Print every record exactly, omitting none.
*** LISTED ENTRIES ***
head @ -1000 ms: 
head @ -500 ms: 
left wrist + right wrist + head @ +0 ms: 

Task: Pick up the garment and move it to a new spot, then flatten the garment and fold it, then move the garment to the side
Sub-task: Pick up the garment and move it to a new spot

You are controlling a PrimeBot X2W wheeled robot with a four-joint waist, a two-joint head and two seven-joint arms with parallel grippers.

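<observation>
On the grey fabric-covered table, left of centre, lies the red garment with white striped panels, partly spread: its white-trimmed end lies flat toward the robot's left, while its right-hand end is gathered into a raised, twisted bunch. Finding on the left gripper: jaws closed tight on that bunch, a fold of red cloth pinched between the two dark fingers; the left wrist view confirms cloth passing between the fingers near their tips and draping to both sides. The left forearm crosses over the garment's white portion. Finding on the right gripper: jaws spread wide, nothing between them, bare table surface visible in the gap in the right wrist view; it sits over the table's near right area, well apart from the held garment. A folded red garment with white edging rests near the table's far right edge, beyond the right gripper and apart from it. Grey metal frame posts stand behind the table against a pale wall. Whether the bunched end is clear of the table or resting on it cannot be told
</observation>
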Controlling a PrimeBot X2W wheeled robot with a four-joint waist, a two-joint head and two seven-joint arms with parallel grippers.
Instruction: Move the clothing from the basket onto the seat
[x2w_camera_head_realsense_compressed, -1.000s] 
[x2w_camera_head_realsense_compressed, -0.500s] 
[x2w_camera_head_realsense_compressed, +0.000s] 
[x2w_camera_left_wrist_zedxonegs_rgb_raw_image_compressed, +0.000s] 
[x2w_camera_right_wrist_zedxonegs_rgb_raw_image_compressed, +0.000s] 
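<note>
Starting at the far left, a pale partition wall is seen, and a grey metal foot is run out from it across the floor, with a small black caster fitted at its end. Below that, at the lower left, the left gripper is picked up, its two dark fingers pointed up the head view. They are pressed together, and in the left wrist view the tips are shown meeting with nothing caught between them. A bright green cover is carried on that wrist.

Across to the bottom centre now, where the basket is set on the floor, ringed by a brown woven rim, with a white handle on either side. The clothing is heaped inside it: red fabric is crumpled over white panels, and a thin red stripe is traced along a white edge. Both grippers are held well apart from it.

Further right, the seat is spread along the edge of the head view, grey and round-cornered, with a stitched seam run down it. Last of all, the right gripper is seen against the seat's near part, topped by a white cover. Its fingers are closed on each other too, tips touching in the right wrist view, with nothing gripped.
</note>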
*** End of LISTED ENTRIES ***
__EXERCISE OUTPUT__.
head @ -1000 ms: 
head @ -500 ms: 
left wrist + right wrist + head @ +0 ms: 

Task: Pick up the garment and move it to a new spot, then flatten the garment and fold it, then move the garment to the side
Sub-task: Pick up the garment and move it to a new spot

You are controlling a PrimeBot X2W wheeled robot with a four-joint waist, a two-joint head and two seven-joint arms with parallel grippers.

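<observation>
On the grey fabric-covered table, left of centre, lies the red garment with white striped panels, partly spread: its white-trimmed end lies flat toward the robot's left, while its right-hand end is gathered into a raised, twisted bunch. Finding on the left gripper: jaws closed tight on that bunch, a fold of red cloth pinched between the two dark fingers; the left wrist view confirms cloth passing between the fingers near their tips and draping to both sides. The left forearm crosses over the garment's white portion. Finding on the right gripper: jaws spread wide, nothing between them, bare table surface visible in the gap in the right wrist view; it sits over the table's near right area, well apart from the held garment. A folded red garment with white edging rests near the table's far right edge, beyond the right gripper and apart from it. Grey metal frame posts stand behind the table against a pale wall. Whether the bunched end is clear of the table or resting on it cannot be told
</observation>
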Controlling a PrimeBot X2W wheeled robot with a four-joint waist, a two-joint head and two seven-joint arms with parallel grippers.
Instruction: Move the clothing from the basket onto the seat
[x2w_camera_head_realsense_compressed, -1.000s] 
[x2w_camera_head_realsense_compressed, -0.500s] 
[x2w_camera_head_realsense_compressed, +0.000s] 
[x2w_camera_left_wrist_zedxonegs_rgb_raw_image_compressed, +0.000s] 
[x2w_camera_right_wrist_zedxonegs_rgb_raw_image_compressed, +0.000s] 
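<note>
Starting at the far left, a pale partition wall is seen, and a grey metal foot is run out from it across the floor, with a small black caster fitted at its end. Below that, at the lower left, the left gripper is picked up, its two dark fingers pointed up the head view. They are pressed together, and in the left wrist view the tips are shown meeting with nothing caught between them. A bright green cover is carried on that wrist.

Across to the bottom centre now, where the basket is set on the floor, ringed by a brown woven rim, with a white handle on either side. The clothing is heaped inside it: red fabric is crumpled over white panels, and a thin red stripe is traced along a white edge. Both grippers are held well apart from it.

Further right, the seat is spread along the edge of the head view, grey and round-cornered, with a stitched seam run down it. Last of all, the right gripper is seen against the seat's near part, topped by a white cover. Its fingers are closed on each other too, tips touching in the right wrist view, with nothing gripped.
</note>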

The requested output has been fully supplied.